Seeing success with that program, Templeman said, the city has expanded that service to provide social workers at fire stations and at the city’s two libraries, which allows contact with people who might be wary of approaching social workers when they are accompanied by officers.

The city also is looking to start a new program that will send out a street medicine program to encourage medication-assisted treatment for opioid addictions. The city also is expecting a report soon from a task force that Mayor Cassie Franklin assembled of community members, agencies, churches, businesses and those with lived experience in homeless and addiction.

Housing first: The panel also discussed the effectiveness and complications now being seen with the housing-first model, used by many housing providers that gets people, regardless of current addiction issues, into housing where those services can be offered, rather than making sobriety a condition of housing.

Brell-Vujovic noted that research has shown housing-first remains the most effective model for assuring that people don’t become homeless again and in terms of recovery than people trying to recover from addiction while on the street.

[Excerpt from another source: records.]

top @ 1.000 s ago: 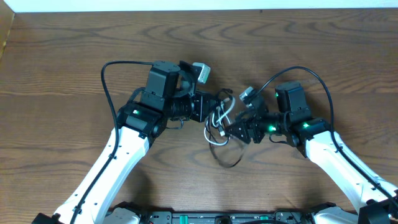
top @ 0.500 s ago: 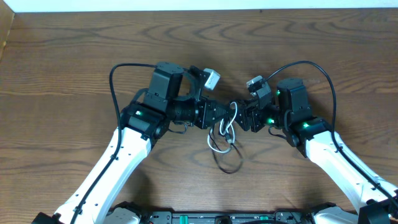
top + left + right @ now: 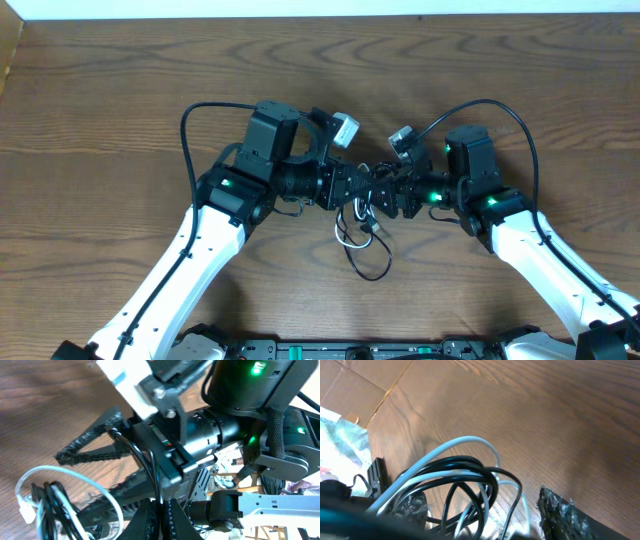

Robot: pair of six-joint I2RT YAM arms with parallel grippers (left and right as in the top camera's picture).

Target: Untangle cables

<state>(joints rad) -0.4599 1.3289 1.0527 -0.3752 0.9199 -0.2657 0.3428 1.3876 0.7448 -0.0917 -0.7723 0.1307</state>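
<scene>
The black cable (image 3: 377,270) and the white cable (image 3: 344,236) hang in a tangled bunch between my two grippers, with a black loop resting on the table below. My left gripper (image 3: 353,190) is shut on a strand of the black cable (image 3: 150,467), pinched between its jaws (image 3: 161,519). The white cable (image 3: 82,480) loops to its left. My right gripper (image 3: 386,192) faces it closely, open. In the right wrist view, loops of the black cable (image 3: 470,462) and white cable (image 3: 455,444) lie between its spread fingers (image 3: 490,510).
The wooden table (image 3: 110,110) lies all around. A pale strip (image 3: 200,8) runs along the far edge. Thick black arm wires (image 3: 205,108) arch over each arm. Cardboard (image 3: 355,380) shows past the table edge in the right wrist view.
Both grippers have closed in on each other at the table's middle. The right gripper rose and moved left to the bunch. The tangle shifted right with the left gripper.
</scene>
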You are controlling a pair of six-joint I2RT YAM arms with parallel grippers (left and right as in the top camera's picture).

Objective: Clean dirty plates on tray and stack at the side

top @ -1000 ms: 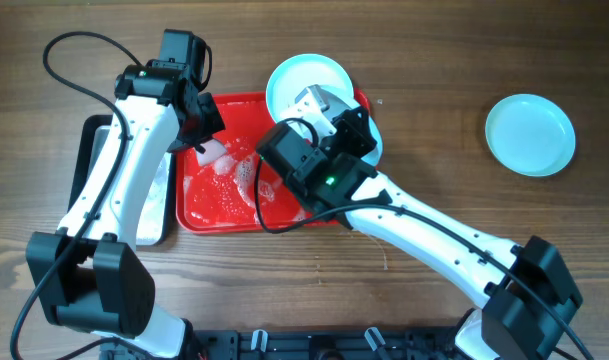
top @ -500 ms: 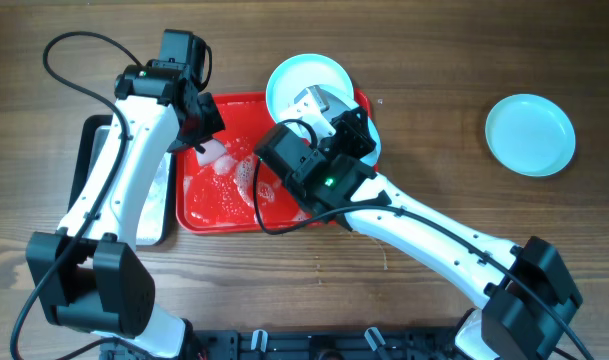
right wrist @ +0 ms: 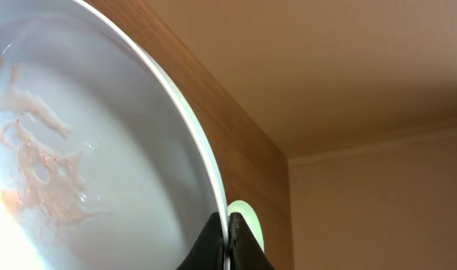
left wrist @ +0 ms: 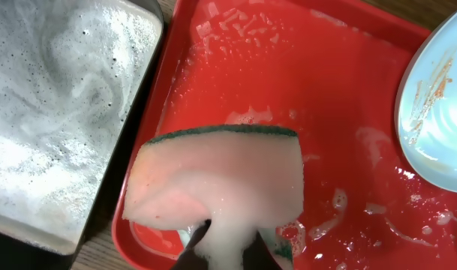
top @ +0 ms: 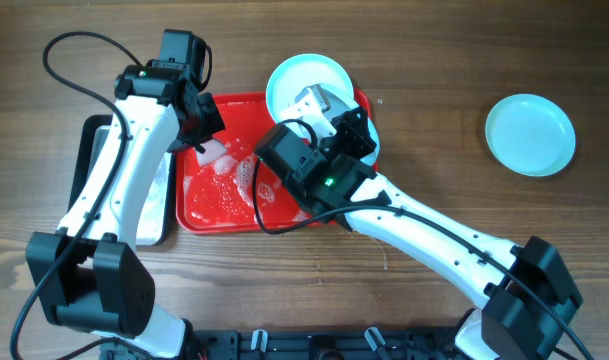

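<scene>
My right gripper (top: 322,103) is shut on the rim of a pale turquoise plate (top: 304,78), which it holds tilted above the far right corner of the red tray (top: 216,212). In the right wrist view the plate (right wrist: 100,150) carries brownish streaks and its rim is pinched at my right gripper (right wrist: 228,238). My left gripper (top: 201,133) is shut on a soapy pink sponge (left wrist: 217,176) with a green edge, over the tray's (left wrist: 303,75) left side. The streaked plate (left wrist: 438,112) shows to the sponge's right. The rim of a second plate (top: 374,138) peeks out beneath the right arm.
A third turquoise plate (top: 529,135) lies alone on the wooden table at the far right. A black-rimmed metal tray (left wrist: 55,112) of foamy water sits directly left of the red tray. Suds lie scattered over the red tray's floor.
</scene>
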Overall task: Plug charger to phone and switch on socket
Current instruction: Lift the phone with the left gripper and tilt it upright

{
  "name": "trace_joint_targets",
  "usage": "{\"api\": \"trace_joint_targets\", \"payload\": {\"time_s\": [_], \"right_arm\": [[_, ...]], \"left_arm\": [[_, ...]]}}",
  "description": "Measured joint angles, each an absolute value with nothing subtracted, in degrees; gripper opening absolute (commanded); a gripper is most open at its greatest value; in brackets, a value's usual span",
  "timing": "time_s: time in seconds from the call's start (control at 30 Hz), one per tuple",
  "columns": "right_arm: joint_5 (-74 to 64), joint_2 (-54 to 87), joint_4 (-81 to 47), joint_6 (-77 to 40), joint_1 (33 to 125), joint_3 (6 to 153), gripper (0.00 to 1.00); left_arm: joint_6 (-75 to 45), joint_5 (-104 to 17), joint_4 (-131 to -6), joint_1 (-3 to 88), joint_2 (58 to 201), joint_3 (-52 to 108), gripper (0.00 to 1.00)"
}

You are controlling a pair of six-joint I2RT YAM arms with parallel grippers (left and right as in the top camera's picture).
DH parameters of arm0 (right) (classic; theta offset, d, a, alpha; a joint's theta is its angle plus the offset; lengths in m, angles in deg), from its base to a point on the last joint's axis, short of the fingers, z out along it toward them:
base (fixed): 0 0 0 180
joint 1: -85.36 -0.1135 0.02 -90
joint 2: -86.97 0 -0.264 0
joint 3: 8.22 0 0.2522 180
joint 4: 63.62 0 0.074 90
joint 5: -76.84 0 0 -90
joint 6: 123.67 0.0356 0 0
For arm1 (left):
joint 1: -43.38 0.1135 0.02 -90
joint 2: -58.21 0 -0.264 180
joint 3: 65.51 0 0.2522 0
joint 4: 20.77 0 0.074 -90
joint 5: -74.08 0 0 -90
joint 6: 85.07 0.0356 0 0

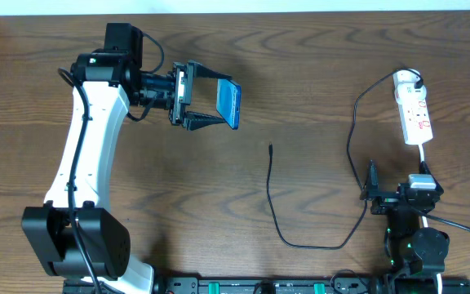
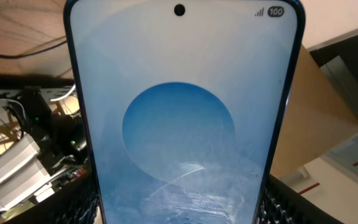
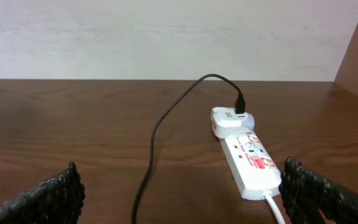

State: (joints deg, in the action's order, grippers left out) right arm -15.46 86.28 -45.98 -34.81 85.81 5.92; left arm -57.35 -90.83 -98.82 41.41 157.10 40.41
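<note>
My left gripper (image 1: 219,101) is shut on the phone (image 1: 230,103) and holds it on edge above the table at the back left. In the left wrist view the phone's light-blue screen (image 2: 179,124) with a pale circle fills the frame between my fingers. The charger, a thin black cable (image 1: 272,200), loops across the table; its free plug tip (image 1: 271,148) lies right of the phone, apart from it. Its other end is plugged into a white adapter (image 3: 230,119) on the socket (image 1: 413,117), a white strip at the back right (image 3: 248,160). My right gripper (image 3: 185,193) is open and empty, just short of the socket.
The socket's white lead (image 1: 425,157) runs down toward my right arm's base (image 1: 414,237). The left arm's white body (image 1: 80,155) spans the left side. A pale wall edge runs along the table's back.
</note>
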Motion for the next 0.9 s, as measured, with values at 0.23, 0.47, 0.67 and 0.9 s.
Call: {"api": "trace_joint_targets", "payload": {"time_s": [0.23,0.47,0.67,0.9], "right_arm": [[-15.46,86.28,-45.98,-34.81,85.81,5.92,0.99],[-15.46,86.28,-45.98,-34.79,85.81,5.92,0.99],[-15.48,86.28,-45.98,-34.79,85.81,5.92,0.99],[-15.46,86.28,-45.98,-34.79,85.81,5.92,0.99]], "left_arm": [[-58.97,-90.83,-98.82,41.41,157.10,40.41,0.07],[-59.58,-90.83,-98.82,41.41,157.10,40.41,0.08],[-59.58,-90.83,-98.82,41.41,157.10,40.41,0.07],[-59.58,-90.83,-98.82,41.41,157.10,40.41,0.08]]}}
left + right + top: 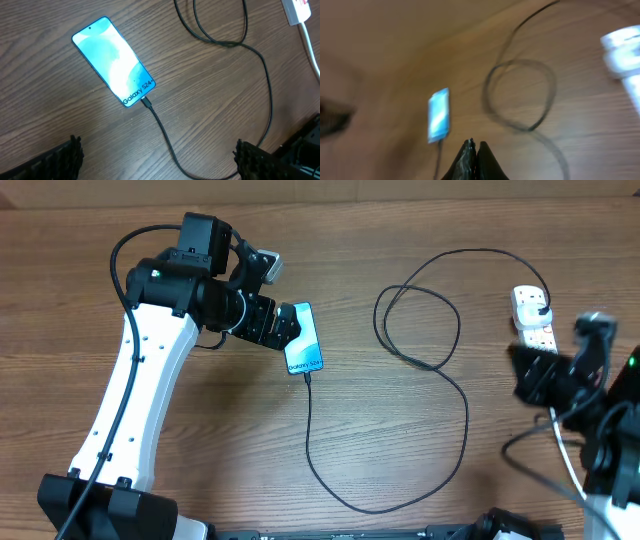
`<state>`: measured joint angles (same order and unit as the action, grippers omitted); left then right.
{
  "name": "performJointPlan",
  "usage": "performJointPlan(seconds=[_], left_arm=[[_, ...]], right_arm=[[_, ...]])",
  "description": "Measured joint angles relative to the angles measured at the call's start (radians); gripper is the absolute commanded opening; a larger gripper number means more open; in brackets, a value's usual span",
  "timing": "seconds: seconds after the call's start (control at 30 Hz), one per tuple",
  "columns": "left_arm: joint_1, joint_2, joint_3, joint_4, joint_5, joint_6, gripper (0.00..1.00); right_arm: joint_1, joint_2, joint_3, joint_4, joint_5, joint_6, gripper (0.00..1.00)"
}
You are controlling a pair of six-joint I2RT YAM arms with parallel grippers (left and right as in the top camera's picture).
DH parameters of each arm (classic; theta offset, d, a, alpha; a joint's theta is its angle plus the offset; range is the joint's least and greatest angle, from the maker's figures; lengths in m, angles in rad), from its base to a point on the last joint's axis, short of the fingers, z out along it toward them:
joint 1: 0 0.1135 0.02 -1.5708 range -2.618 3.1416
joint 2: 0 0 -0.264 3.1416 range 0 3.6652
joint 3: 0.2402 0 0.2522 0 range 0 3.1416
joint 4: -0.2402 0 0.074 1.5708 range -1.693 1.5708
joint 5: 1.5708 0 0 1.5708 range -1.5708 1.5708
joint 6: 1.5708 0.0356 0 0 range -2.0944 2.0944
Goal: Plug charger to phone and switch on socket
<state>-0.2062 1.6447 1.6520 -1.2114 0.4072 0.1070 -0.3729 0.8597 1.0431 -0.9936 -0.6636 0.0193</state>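
1. Now lying flat on the wood-grain table, left of centre: slim rectangular phone, glossy cyan screen lit, white lettering at its near short edge.
2. Plugged into that edge: small connector of the charger, thin black cable looping right across the wood to a black plug on the socket, a narrow white plastic strip at far right.
3. Hovering over the phone: left gripper, ribbed black pads spread wide, holding nothing.
4. Near the socket: right gripper, dark tapered fingers pressed together, empty; view blurred.
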Motion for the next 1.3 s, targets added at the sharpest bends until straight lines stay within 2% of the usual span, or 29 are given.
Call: performJointPlan(seconds=[0.2,0.23,0.3,0.4,0.67,0.97,1.3], left_arm=[[0.000,0.000,0.000,0.000,0.000,0.000,1.00],[0.000,0.000,0.000,0.000,0.000,0.000,1.00],[0.000,0.000,0.000,0.000,0.000,0.000,1.00],[0.000,0.000,0.000,0.000,0.000,0.000,1.00],[0.000,0.000,0.000,0.000,0.000,0.000,1.00],[0.000,0.000,0.000,0.000,0.000,0.000,0.99],[0.000,0.000,0.000,0.000,0.000,0.000,1.00]], right_arm=[[0.005,-0.036,0.000,-0.359,-0.195,-0.363,0.04],[0.008,-0.036,-0.002,-0.397,-0.206,-0.408,0.23],[0.008,-0.036,-0.003,-0.449,-0.238,-0.486,1.00],[0.009,-0.036,-0.003,-0.481,-0.264,-0.528,1.00],[0.009,-0.036,-0.003,-0.487,-0.264,-0.536,1.00],[0.009,-0.036,-0.003,-0.480,-0.088,-0.536,1.00],[0.009,-0.036,-0.003,-0.480,-0.042,-0.536,1.00]])
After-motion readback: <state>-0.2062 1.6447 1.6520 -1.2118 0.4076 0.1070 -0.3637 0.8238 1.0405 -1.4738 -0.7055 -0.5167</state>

But providing housing before treatment has gotten more complicated, specifically for providers of housing who have had to close down some units and even entire complexes because of contamination from fentanyl and methamphetamine from those still using.

The problem, Moulton said, is widespread, affecting more than just supportive housing programs; it’s not just happening in affordable housing units or for those in low-income housing. But it is increasing costs for providers because units have to undergo remediation.

“The substances that are in those units are very difficult to remediate,” she said. “The cost of that is upward of $60,000 for each unit. For us that’s the real struggle and we’re still trying to figure it out. … It’s heartbreaking when some of our units have to go offline.”

For the county, which has purchased two hotels in Everett and Edmonds, it has had to preform that clean-up work even before opening those facilities to those needing housing, Brell-Vujovic said. Work is ongoing with architects and contractors, with opening of those facilities planned in 2025.

Moulton and others still hold that housing-first remains the best option to assuring both stable housing and access to treatment for the majority of clients.

“What M.J. (Brell-Vujovic) was saying is certainly true; in order to be able to make any changes in your life, one of the things that is most impactful is having a safe place to live,” Moulton said.

Hope among challenges: There also remain challenges in seeing that adequate resources and efforts are provided, Templeman said, and that includes a greater commitment from the community at large, in particular when it comes to locating housing and supportive programs. Those efforts require a willingness to try new ideas, think creatively and have courage, he said.

Even faced with those challenges, Moulton said, she has hope.

“There’s nothing better than seeing somebody when they move into a new home. There’s nothing better than seeing how a child thrives when they have some stability,” Moulton said. “That helps me get through the days that are really, really tough.”

Goforth, who has marked 10 years of sobriety herself, agreed, seeing hope among her co-workers. She said 90 percent of her staff of counselors and others have lived experience, meaning they themselves are in recovery from substance abuse, mental health challenges or homelessness. That helps them connect with the agency’s clients, but it also shows what’s possible.

“Several of my employees were clients, and I trust them to run my agency,” she said. “This is a place of hope.”

And pushing forward, Templeman said, beats the alternative.

“If we give up on what we’re doing because we’re not experiencing the success that we think we should be experiencing and not seeing the results we want to see on the streets, and we lose that hope, then I really fear for what the future holds for us,” he said.